The launch of commercial television in the Arab world has not only widened viewers' programming choices, but it has also given them access to new formats and styles rarely used in government-monopolized television. Professional rather than political considerations seem to be the driving force behind news work at private stations keen on establishing a foothold in a highly competitive media market. For them, what makes news is a host of values that relate to the event or issue and its significance for the audience. Because most news staff had been either trained in Western countries or had worked in Western media organizations, their sense of news work draws on it as a highly selective process. To this end, private broadcasters have invested heavily in news development by introducing state-of-the-art technologies and establishing far-flung networks of reporters and correspondents who often do their dispatches on live bases. The visual capabilities of television are highly utilized with rich graphics and video materials as well as sleek delivery formats. A newscast is made up of a series of news intros for reports and news items. Rarely does a news item appear with no accompanying video. Conversational and friendly news delivery methods are adopted. As the head of Al-Jazeera Satellite Channel notes:

"It is also a question of the content of the news. You often get here someone reading an item about leaders arriving in the country, sitting together-it's not news, they only do it to give them TV time. The view is of leaders sitting together, talking together, and everything is fine, there's no news. But behind the scenes, everything is not fine. They never put that on the screen. People saw something dramatically different in CNN's coverage of the Gulf War. At that time everyone was watching CNN; no one was watching any entertainment then, just the news. There were so many stories in the war, human interest and war stories even took the place of entertainment" (Schleifer, 2000).
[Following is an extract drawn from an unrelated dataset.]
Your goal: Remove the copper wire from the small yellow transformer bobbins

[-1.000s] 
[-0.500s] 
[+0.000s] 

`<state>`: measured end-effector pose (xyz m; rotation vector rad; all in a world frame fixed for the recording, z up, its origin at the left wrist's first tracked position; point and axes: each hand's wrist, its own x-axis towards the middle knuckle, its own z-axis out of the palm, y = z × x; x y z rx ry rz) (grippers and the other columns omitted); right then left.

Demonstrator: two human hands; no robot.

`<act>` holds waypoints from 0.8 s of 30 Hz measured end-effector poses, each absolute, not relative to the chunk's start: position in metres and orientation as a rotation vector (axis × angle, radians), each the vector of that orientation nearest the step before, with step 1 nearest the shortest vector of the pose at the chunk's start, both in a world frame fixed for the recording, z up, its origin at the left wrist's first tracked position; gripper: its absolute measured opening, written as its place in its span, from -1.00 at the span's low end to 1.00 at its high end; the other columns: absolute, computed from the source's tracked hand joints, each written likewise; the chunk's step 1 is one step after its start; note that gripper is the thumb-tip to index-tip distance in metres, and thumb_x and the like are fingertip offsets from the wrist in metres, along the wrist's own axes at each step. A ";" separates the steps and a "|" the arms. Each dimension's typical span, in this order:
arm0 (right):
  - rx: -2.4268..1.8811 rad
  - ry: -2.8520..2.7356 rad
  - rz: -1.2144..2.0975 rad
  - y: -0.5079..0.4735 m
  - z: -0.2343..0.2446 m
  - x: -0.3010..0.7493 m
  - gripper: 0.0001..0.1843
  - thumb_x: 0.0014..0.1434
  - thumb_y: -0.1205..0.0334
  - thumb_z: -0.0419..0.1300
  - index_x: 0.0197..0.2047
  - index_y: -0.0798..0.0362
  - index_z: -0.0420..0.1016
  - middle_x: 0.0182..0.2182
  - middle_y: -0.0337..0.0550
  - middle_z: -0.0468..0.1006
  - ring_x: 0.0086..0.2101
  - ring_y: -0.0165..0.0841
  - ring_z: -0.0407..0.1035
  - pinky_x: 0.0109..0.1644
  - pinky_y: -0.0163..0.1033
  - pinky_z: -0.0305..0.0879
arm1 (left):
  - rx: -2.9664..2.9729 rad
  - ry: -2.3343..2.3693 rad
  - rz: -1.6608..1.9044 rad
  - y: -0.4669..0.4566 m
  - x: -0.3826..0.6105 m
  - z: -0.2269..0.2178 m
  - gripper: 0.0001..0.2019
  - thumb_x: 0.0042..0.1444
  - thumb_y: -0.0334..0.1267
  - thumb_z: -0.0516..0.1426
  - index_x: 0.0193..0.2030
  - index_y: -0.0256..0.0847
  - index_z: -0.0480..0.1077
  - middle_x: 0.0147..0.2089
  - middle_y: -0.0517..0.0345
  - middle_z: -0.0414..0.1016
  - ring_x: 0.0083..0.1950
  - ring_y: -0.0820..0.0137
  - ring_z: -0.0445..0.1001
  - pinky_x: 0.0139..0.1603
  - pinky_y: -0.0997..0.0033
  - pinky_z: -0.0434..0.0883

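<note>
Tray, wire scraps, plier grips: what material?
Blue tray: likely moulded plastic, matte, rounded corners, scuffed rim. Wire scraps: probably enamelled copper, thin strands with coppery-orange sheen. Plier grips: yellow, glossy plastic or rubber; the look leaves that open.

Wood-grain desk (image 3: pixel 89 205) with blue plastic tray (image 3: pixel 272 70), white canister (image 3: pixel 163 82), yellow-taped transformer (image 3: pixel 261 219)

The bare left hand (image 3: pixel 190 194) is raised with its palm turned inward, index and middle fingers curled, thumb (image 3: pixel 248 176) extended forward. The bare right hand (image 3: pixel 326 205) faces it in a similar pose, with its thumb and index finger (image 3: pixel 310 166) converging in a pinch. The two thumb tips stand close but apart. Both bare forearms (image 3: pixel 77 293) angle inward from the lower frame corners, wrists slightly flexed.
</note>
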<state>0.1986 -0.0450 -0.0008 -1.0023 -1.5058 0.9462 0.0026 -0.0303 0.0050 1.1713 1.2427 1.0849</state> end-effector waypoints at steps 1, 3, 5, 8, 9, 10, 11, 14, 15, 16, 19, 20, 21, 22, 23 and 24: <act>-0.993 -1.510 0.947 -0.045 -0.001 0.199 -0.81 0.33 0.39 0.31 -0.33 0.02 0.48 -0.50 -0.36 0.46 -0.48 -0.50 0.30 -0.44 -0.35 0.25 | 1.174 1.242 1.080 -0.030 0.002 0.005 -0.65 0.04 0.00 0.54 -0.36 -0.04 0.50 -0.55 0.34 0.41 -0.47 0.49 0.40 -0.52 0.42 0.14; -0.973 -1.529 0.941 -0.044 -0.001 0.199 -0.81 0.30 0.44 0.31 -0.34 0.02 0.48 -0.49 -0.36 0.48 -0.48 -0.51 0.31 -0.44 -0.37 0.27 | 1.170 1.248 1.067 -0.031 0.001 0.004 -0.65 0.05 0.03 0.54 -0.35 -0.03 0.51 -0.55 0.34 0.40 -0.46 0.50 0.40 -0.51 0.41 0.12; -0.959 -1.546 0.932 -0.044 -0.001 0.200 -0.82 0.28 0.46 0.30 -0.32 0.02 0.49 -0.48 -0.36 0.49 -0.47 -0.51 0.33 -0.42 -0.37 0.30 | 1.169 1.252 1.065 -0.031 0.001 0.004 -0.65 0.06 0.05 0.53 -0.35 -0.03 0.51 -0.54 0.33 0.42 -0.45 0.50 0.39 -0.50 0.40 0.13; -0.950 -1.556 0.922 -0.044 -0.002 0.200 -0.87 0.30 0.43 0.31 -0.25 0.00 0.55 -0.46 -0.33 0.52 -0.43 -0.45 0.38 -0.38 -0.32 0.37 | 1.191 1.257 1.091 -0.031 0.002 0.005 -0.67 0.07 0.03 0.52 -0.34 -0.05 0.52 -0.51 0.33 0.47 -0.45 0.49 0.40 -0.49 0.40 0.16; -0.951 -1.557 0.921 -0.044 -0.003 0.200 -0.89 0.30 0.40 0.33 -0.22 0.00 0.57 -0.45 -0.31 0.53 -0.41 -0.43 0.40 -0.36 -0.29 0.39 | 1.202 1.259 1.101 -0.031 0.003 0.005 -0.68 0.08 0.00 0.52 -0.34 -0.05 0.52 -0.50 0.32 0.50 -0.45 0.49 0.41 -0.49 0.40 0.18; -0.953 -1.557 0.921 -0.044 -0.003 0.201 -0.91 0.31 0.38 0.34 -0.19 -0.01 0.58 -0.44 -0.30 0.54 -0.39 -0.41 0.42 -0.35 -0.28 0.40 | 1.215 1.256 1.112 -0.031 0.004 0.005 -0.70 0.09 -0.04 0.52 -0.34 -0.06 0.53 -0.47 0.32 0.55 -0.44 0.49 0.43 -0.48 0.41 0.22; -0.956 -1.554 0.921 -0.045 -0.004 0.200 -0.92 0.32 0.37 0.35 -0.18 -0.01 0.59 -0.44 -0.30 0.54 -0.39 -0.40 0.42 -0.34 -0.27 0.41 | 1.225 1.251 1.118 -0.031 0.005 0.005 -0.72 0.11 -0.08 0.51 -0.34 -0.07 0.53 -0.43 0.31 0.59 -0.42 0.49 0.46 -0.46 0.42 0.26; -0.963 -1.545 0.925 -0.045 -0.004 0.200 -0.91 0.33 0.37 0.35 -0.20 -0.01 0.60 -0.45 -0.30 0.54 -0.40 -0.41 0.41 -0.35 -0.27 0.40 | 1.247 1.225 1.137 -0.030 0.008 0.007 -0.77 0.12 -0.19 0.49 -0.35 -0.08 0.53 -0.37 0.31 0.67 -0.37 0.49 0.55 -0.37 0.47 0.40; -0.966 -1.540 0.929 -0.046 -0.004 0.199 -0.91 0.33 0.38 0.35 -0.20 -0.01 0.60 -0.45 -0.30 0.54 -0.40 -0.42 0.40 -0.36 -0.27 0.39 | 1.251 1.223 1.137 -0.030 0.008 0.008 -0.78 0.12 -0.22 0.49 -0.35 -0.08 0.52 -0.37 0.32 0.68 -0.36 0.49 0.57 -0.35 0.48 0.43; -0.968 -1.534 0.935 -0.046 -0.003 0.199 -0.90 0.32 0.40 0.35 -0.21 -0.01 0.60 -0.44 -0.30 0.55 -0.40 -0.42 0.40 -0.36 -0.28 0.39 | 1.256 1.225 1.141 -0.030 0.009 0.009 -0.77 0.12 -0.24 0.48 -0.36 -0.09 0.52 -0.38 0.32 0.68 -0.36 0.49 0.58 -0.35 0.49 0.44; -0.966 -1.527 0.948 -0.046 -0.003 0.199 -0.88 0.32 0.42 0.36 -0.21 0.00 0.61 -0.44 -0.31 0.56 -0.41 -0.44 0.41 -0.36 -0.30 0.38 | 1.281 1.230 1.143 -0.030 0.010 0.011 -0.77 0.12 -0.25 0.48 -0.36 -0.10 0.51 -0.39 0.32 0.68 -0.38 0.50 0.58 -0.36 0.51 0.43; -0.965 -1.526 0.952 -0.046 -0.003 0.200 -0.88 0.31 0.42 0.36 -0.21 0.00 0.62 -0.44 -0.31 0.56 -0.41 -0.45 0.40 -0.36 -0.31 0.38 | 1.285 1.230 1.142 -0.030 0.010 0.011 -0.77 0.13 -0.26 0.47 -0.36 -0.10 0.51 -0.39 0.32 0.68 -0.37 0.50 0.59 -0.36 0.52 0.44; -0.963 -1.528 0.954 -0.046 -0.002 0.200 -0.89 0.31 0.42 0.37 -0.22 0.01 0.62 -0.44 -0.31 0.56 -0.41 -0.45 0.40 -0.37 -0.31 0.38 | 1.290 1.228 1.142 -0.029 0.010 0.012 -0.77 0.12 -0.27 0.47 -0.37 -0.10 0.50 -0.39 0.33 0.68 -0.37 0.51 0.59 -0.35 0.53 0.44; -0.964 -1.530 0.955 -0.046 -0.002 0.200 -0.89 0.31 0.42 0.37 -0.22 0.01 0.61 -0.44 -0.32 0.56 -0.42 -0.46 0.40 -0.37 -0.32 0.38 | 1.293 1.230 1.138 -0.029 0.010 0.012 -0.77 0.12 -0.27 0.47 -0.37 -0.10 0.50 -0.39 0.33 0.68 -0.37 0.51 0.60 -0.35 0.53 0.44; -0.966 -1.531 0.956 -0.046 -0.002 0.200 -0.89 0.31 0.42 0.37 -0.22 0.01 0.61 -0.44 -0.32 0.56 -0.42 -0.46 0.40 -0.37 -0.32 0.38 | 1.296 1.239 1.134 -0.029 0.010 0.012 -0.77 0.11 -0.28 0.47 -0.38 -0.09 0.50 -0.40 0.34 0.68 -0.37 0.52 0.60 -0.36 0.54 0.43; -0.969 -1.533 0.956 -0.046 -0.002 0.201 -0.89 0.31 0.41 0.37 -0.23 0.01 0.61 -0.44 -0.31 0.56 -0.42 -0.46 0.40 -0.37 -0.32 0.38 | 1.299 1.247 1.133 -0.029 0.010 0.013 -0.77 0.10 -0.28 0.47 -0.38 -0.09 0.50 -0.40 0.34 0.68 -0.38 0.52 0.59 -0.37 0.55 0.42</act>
Yet one must note that although objectivity seems to be a distinctive feature of American-style journalism, it does not seem to be as such when it comes to Arab television handling of what are perceived as national Arab concerns like the Palestinian Intifada, the situation in South Lebanon, and the blockade on Iraq. A senior MBC official told this author in 1996 that while this service prides itself on being balanced in its coverage of events and issues, it cannot detach itself from the fact that it is also committed to pan-Arab issues and cannot cover them like any other television network (Ayish, 1998). This statement seems to apply to all other Arab world television channels, which argue that the centrality of the Palestinian cause dictates that they take their Arab viewers' side by promoting Palestinian perspectives.

Method
The current exploratory study is based on a five-day sample of nightly newscasts carried by five Arab world satellite television channels representing varied professional and political orientations:

MBC: Owned and operated by the Saudi ARA Group International (AGI), this commercial Arabic single-channel service was launched on September 18, 1991, from studio facilities in London. MBC provides a middle-of-the-road mixture of news, information, and entertainment, modeled on Western broadcasting production values and practices. One study found that MBC was particularly attractive to viewers because of its news and current affairs programming (Ayish, 1997).

Al-Jazeera: This Qatar-based service was launched in November 1996 with a six-hour transmission that ran around the clock by February 1999. Al-Jazeera has risen to prominence in the past three years in light of its daring handling of social and political issues in the Arab world, where audiences had been used to monolithic media performance. In as much as Al-Jazeera has won the hearts and minds of millions of viewers, it has also incurred the anger of numerous Arab governments for its critical coverage of social and political issues. The service draws on a highly professional staff with international experience as well as on state-of-the-art digital production technologies. Al-Jazeera has been hailed as the only satellite television service in the Arab world to deal with issues of corruption and polygamy (Hafez 1999, 75).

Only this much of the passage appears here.